WORK TO BE COMPLETED:
Using "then" as the search string, find the matching lines below and copy them.

*** DATA EXTRACT ***

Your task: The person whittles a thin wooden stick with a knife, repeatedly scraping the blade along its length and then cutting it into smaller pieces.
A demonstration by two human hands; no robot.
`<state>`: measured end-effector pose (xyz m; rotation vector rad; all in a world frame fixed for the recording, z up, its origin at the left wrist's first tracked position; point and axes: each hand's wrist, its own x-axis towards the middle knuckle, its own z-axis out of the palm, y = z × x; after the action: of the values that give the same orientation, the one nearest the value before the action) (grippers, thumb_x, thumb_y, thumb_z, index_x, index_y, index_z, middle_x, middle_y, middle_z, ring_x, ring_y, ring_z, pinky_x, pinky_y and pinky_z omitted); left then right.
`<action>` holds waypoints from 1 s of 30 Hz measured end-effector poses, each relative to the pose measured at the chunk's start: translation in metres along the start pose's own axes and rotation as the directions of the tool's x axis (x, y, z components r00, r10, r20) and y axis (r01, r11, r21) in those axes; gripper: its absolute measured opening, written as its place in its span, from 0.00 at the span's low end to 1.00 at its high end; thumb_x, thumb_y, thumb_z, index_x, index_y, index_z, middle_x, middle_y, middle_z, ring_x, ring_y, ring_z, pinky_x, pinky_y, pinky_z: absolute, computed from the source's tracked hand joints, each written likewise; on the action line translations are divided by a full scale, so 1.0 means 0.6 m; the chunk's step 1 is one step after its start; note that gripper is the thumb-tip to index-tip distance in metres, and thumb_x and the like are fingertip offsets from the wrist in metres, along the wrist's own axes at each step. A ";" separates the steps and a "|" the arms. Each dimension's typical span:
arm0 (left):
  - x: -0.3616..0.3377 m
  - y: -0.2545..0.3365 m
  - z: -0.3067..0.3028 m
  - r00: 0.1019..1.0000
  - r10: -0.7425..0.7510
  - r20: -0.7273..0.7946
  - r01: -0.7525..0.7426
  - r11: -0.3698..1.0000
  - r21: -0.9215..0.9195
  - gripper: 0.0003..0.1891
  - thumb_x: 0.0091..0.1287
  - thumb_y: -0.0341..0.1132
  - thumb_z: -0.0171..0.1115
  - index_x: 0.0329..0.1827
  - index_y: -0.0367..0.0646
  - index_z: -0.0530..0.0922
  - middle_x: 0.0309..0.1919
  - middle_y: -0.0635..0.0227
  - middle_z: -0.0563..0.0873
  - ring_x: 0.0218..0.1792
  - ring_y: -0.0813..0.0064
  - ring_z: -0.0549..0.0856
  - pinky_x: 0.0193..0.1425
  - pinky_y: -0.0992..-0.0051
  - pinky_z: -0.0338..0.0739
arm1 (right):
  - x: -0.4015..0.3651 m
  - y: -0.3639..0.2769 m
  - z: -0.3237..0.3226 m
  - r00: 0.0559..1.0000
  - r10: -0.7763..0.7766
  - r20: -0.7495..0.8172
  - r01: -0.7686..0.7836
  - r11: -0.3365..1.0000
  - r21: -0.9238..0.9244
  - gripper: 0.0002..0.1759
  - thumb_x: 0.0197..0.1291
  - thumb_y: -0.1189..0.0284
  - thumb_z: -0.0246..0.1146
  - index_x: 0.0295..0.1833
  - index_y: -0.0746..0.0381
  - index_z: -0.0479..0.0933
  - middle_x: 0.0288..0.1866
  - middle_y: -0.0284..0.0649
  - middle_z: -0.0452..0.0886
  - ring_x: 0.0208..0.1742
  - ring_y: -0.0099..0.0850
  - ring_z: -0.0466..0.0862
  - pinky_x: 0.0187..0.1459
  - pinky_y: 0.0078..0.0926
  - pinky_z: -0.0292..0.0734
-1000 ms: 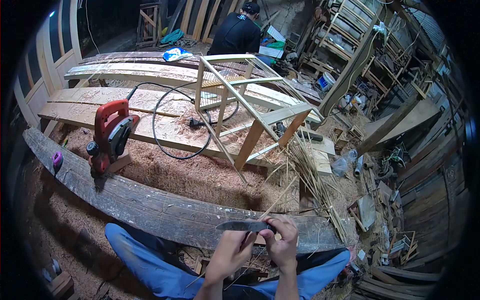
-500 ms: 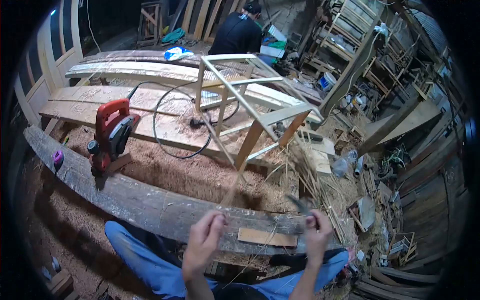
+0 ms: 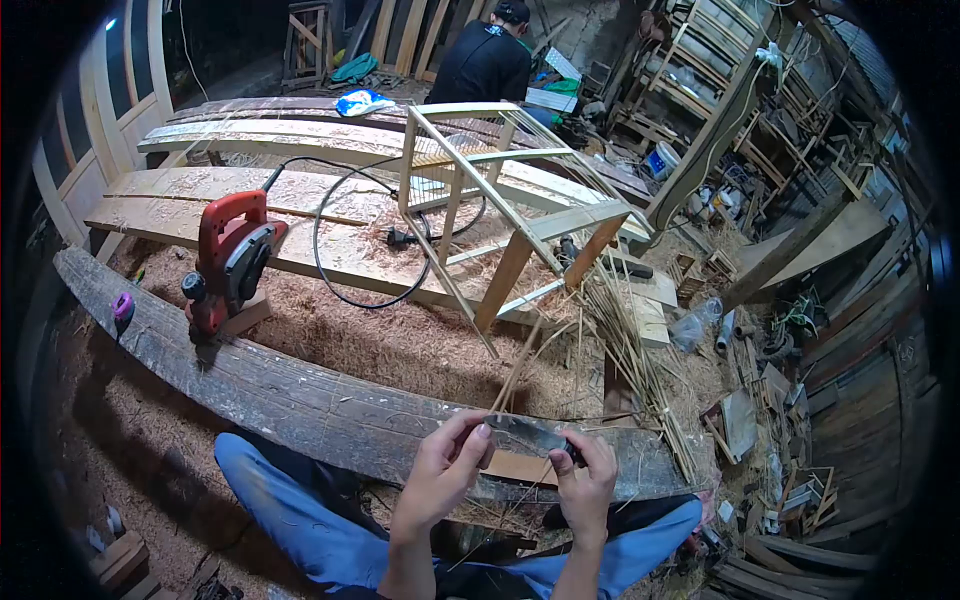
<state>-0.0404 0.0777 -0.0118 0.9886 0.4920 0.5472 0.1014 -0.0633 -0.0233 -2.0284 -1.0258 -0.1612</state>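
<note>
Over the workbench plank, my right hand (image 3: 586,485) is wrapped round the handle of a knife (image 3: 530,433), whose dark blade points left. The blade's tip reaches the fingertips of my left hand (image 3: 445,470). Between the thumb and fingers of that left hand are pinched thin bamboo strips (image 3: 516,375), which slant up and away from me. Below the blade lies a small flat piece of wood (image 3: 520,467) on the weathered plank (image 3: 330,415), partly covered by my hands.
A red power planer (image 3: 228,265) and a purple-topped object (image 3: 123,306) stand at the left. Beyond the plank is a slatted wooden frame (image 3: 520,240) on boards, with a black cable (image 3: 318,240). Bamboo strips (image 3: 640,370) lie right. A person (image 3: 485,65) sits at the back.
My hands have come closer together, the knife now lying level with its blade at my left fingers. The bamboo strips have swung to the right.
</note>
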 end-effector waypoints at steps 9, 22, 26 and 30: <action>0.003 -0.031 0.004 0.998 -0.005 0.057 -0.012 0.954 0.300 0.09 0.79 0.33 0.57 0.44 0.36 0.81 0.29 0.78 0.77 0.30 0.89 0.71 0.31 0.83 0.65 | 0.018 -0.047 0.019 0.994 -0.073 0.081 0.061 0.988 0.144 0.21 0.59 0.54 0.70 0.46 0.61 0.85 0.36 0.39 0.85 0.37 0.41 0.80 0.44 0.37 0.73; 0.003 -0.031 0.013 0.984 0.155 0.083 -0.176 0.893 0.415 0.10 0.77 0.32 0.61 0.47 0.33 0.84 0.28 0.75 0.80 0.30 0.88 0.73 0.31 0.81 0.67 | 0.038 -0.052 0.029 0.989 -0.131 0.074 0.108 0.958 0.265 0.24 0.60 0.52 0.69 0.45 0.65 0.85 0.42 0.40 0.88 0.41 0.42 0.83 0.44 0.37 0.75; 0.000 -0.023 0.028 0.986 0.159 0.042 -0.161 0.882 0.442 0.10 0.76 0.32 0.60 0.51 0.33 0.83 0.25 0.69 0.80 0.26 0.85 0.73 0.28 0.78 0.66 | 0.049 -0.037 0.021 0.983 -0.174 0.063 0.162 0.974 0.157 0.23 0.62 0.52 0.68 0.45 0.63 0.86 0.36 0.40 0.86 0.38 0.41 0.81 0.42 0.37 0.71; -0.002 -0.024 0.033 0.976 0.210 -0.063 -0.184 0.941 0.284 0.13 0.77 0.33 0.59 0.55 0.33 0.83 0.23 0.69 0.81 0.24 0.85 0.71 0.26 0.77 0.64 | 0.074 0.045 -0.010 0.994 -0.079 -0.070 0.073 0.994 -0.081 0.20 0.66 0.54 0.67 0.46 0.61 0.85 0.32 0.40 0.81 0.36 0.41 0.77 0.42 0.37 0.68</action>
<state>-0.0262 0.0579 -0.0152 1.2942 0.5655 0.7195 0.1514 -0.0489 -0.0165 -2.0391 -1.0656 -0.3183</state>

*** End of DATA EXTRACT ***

RESULT:
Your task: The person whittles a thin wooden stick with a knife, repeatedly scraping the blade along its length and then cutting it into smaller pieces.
`<state>`: measured end-effector pose (xyz m; rotation vector rad; all in a world frame fixed for the recording, z up, its origin at the left wrist's first tracked position; point and axes: each hand's wrist, its own x-axis towards the middle knuckle, its own z-axis out of the palm, y = z × x; after the action: of the values that give the same orientation, the one nearest the value before the action) (grippers, thumb_x, thumb_y, thumb_z, index_x, index_y, index_z, middle_x, middle_y, middle_z, ring_x, ring_y, ring_z, pinky_x, pinky_y and pinky_z omitted); left then right.

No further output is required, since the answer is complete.